_Action item:_ Pictures stay out; print the rest of the listing below exactly as it stands.

_Data:_
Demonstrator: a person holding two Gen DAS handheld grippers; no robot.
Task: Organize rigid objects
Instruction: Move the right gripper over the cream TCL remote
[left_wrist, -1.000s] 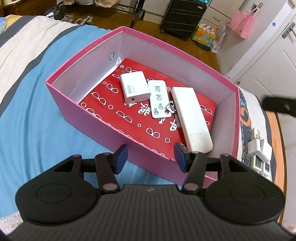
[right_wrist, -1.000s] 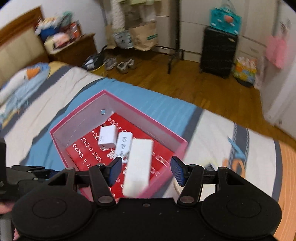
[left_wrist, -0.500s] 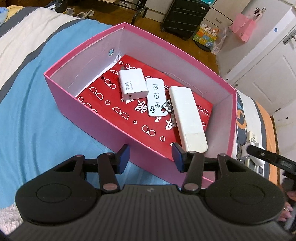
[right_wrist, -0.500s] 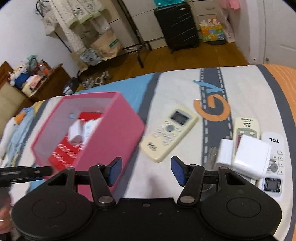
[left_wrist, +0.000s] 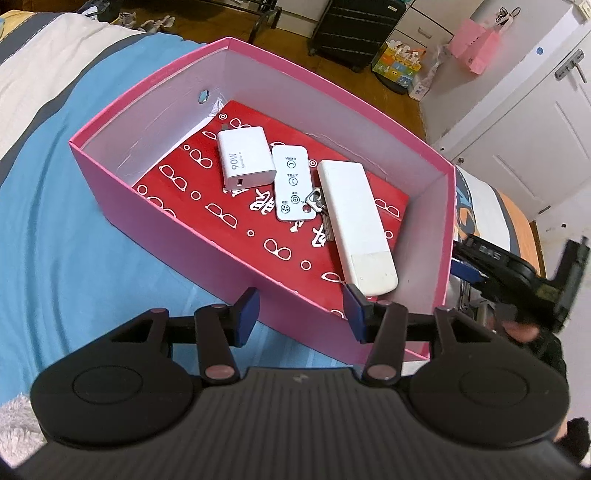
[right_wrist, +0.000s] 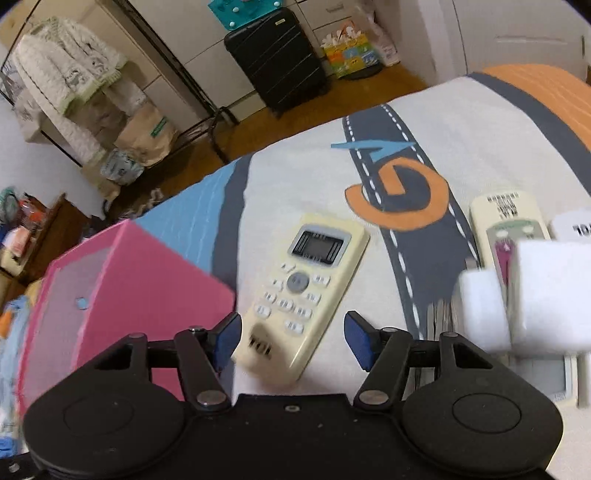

_Reply:_
Demonstrator: a person holding two Gen DAS handheld grippers; no robot.
Task: Organize rigid objects
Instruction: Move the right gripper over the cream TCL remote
[left_wrist, -1.000s] 
[right_wrist, -1.000s] 
[left_wrist, -0.500s] 
[right_wrist, -0.500s] 
[left_wrist, +0.000s] 
[right_wrist, +0.000s] 

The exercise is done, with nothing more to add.